Artisan: -6 min, +5.5 CG (-8%) with industrial world: -4.8 min, + 5.5CG (+14%)
Pearl Diver: -2 min, + 2.5CG (+25%)

Some estimates:
About 10%~ more efficient at converting Minerals, less then half as efficient at production of CG.
All things being equal, you would require twice the Pops to use 20%~ less minerals and produce 10%~ less.
At base level before Industrial Worlds it instead requires twice the Pops to use 33% less minerals and produce 10% less.

If we also include Artificers:

Artificer: -6min, +6.5 CG (+8%), with industrial world: -4.8 min, +6.5 (+35%)

Having higher then standard Living standards would further increase Pearl Diver's pop inefficiency.

If we assume high living standards (1 consumer good):

Artisan: -6 min, +5CG (-16%), with industrial world: -4.8 min, +5CG(-4%)
Pearl Diver: -2 min, +2CG (+0%)
Artificer: -6 min, +6CG (+0%), with industrial world: -4.8 min, +6CG(+25%)

In case of high living standards you would need 3 Pearl Divers for every Artificer job, and requiring 25% more minerals. That's some very inefficient Pops.

Incidentally, some empire starts give you 3 Industrial Districts. Picking the Angler Civic in such a case reduces the amount of Industrial Districts to only 2.

Artisans are the wrong standard of comparison- technicians are what Pearl Divers should be substituting for in your pop-economy.


Think of it in terms of farm district and generator district substitution: would you rather have 2 technicians/2 farmers, or 2 Anglers and 2 Pearl Divers?
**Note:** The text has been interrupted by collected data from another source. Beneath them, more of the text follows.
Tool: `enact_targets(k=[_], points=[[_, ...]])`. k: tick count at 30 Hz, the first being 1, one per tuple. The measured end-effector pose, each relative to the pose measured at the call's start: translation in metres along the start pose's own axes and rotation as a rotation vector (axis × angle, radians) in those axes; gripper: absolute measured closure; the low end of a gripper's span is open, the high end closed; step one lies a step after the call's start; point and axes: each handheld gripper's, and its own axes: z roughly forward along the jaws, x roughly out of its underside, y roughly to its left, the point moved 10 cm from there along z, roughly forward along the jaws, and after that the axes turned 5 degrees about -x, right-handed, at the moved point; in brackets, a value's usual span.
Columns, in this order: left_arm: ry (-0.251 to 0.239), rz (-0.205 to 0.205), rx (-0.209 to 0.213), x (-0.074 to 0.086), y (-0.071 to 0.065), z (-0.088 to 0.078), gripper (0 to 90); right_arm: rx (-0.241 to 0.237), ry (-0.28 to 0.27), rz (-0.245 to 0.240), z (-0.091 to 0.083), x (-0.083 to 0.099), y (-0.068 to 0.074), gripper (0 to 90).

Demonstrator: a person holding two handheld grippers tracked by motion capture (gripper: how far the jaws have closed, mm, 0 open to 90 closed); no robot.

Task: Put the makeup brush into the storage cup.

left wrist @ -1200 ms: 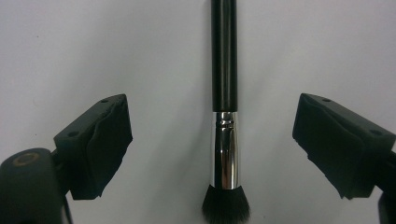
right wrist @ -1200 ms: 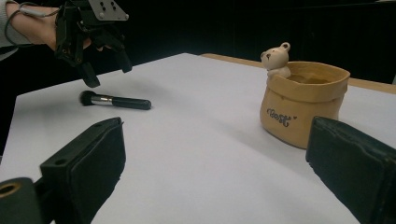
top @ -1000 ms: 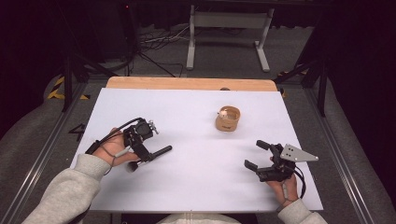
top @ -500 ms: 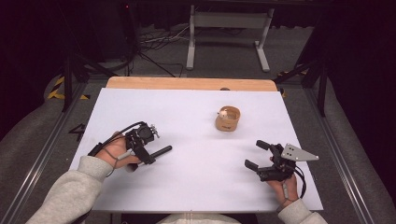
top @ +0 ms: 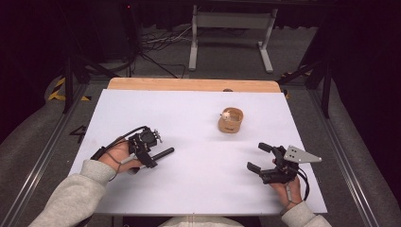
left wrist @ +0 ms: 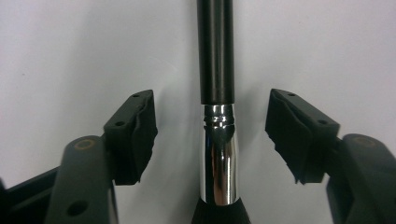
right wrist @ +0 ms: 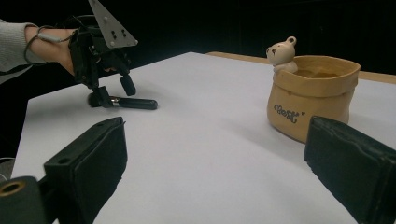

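Both my claws gape empty; left claw (top: 150,152) straddles the round black-and-chrome brush (left wrist: 217,121) near the worktop's left edge—closing off-centre could roll it away.

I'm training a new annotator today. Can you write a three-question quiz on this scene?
1. True or false: the left gripper is shut on the brush.
2. What peeks over the rim of the pot? A) a bear B) a spoon C) a flower
3. Fill in: the right gripper rests on the ___ sheet.

Key: 1 false, its jaws stand open on either side of the brush; 2 A; 3 white.
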Motion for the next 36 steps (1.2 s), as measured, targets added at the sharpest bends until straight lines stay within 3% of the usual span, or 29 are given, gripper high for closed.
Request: enact_targets(k=[10, 23, 30, 36], points=[[0.015, 0.009, 0.006, 0.0007, -0.0027, 0.0035, 48.3, -0.001, 0.006, -0.001, 0.0005, 0.0011, 0.0, 6.6], [0.033, 0.01, -0.02, 0.0023, -0.0013, 0.0023, 70.4, -0.001, 0.008, -0.004, 0.0006, 0.0011, -0.0002, 6.9], [0.045, 0.032, -0.035, 0.0025, -0.0018, 0.0019, 71.4, -0.003, 0.011, -0.005, 0.0008, 0.0014, 0.0, 7.3], [0.022, 0.038, -0.051, -0.0021, -0.002, -0.0046, 71.5, -0.003, 0.016, -0.011, 0.002, 0.0018, 0.0005, 7.4]])
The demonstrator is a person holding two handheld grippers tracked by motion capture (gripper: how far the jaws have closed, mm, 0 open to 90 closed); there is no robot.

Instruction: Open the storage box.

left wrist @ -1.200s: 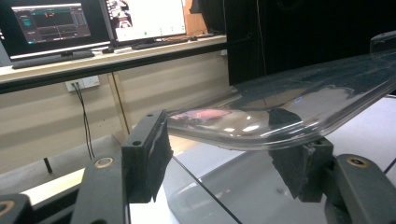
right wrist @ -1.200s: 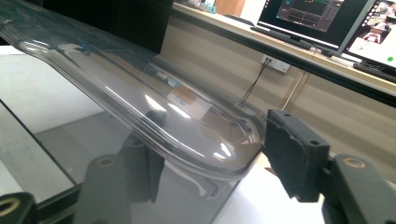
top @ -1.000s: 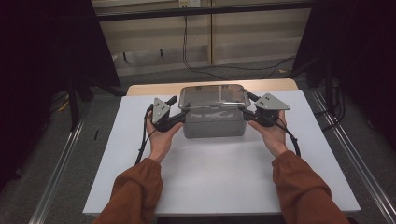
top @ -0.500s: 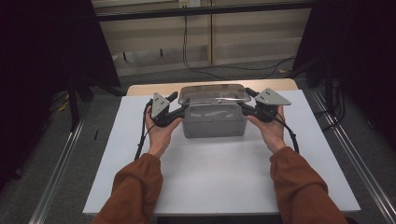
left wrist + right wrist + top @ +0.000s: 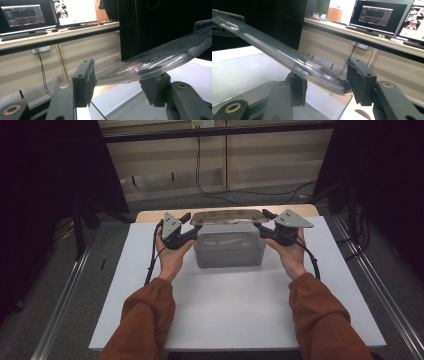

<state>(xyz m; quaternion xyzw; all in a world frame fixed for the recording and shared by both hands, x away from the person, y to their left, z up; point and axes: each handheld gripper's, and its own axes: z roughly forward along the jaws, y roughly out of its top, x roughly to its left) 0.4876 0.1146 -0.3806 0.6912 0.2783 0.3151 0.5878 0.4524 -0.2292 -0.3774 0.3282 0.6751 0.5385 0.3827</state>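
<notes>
Two grippers' jaws just closing, pinching clear lid (image 5: 227, 217) ends above grey box (image 5: 229, 248), no readable writing

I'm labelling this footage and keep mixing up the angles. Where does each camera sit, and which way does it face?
High view: above the person's side, facing forward and down on the white table; both sleeved forearms, left gripper and right gripper flank the grey box.
Left gripper view: rides that gripper, facing along its jaws at the clear lid, monitors beyond.
Right gripper view: rides the right gripper, facing the lid's other end.
Shared: the lid, seen in all views.
</notes>
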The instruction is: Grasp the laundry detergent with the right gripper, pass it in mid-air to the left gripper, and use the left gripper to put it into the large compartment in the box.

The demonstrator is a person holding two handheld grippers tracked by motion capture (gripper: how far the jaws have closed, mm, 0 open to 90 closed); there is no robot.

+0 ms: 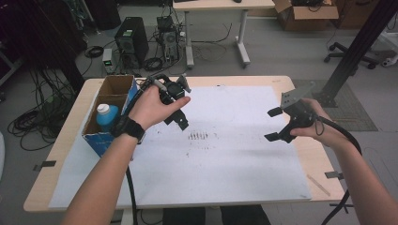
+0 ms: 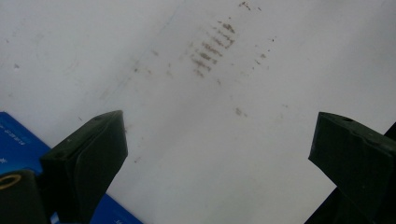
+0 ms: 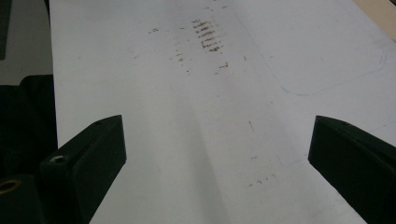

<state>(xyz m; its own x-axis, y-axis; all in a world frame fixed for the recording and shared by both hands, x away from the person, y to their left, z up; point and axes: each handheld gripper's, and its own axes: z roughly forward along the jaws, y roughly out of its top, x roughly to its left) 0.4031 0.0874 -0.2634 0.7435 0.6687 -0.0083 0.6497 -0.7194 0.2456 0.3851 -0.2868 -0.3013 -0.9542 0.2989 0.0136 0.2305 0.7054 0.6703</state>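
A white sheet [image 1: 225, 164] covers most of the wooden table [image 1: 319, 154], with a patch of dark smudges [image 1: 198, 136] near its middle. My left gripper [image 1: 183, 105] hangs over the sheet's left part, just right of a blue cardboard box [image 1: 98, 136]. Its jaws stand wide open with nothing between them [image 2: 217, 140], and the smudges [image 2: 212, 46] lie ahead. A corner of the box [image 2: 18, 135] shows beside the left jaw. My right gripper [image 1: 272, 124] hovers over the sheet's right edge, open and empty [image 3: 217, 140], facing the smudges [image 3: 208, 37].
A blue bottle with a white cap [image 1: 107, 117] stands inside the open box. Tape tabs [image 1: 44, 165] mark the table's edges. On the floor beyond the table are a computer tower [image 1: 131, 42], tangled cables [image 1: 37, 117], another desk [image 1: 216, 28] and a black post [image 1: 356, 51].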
Pearl Diver and Angler districts replacing technician and normal farm districts on the homeworld/base value aren't actually producing any difference in food. The-2 food the Pearl Divers consume is negating the +2 food of the Angler, so in the 2-district comparison food is net even. (It's actually biased in the Aquatic's favor in practice due to the Aquatic trait, which is an extra 1.5-ish food, but let's focus on the Technicians.)

2 technicians is 12 energy. 2 pearl divers- once the food has canceled- represent 8TV (4 from the Anglers), 6 CG, and -2 minerals. The Minerals can be bought off the market for basically 2 TV (would be a favorable profit if Thrifty/stable), leaving 6 TV-energy and 6 CG. Compared to the technician, that's -6 energy/+6 CG.

6 energy instead of 12 is a fair bit less... but if the energy is the need, the CG can be sold for more in the early game. If energy is not the need, then the 6 CG can be used more productively than energy could be.

An empire can maintain a stable energy economy off of Pearl Divers. It can't off of Artisans or Artificers. When you do need energy, you can either go to Technicians or Artificers- but when your energy is already stable, who do you prefer?